■ TO DO ■
Lines in the listing below that include the word "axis" need to be copied.

-*-

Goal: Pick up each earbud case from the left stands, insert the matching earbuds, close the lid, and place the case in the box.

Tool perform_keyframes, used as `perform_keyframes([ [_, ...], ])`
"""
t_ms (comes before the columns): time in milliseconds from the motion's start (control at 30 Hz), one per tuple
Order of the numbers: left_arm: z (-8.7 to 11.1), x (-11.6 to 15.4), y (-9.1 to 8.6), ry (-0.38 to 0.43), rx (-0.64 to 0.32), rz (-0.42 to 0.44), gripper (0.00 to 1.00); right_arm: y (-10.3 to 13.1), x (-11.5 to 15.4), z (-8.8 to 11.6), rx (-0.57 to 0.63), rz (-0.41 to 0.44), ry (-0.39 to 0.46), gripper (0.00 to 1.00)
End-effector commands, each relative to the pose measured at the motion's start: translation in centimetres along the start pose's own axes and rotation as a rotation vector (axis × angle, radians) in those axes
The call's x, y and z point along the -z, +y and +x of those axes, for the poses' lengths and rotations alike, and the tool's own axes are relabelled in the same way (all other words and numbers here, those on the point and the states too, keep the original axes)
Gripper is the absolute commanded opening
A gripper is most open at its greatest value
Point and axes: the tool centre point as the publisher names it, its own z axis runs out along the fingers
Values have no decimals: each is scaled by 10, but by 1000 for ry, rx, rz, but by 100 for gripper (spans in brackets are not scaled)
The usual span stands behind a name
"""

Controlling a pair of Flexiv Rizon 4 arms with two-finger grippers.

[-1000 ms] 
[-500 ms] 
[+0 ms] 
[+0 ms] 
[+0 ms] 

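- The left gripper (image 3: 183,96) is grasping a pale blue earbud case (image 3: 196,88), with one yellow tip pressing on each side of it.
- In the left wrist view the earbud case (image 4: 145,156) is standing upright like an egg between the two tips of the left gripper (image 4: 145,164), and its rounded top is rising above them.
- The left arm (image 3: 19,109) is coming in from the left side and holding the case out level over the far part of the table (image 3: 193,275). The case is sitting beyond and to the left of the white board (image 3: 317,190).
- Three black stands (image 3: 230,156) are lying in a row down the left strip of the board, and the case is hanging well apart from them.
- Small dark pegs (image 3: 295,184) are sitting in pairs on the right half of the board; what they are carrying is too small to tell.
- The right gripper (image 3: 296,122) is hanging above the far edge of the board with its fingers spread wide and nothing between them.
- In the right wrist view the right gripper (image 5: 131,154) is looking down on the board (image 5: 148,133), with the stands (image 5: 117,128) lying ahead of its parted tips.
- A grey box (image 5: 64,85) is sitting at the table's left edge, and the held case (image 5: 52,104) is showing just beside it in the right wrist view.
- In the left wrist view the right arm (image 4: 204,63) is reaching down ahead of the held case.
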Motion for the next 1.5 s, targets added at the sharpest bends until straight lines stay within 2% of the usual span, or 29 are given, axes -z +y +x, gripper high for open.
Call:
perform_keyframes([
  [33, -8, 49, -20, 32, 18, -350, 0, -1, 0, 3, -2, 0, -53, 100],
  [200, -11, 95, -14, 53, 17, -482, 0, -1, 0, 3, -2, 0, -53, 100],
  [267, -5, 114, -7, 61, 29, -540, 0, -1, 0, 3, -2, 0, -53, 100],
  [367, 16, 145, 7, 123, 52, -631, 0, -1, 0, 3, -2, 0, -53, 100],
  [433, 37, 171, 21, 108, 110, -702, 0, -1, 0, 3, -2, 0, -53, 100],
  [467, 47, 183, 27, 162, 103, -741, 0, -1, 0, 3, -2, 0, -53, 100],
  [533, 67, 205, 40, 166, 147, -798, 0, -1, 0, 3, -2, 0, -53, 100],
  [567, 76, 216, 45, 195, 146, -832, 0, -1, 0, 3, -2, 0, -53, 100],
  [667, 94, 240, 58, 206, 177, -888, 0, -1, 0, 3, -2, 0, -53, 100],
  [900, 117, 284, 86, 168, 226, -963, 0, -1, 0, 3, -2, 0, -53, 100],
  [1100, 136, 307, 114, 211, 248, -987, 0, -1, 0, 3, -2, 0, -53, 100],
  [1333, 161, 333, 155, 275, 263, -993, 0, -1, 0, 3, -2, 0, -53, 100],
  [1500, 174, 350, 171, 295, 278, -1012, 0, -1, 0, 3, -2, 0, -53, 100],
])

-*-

■ SOLVED EXERCISE ■
End-effector commands, each relative to the pose measured at the motion's start: translation in centimetres along the start pose's own axes and rotation as a rotation vector (axis × angle, radians) in those axes
Point and axes: the tool centre point as the publisher names it, its own z axis runs out along the fingers

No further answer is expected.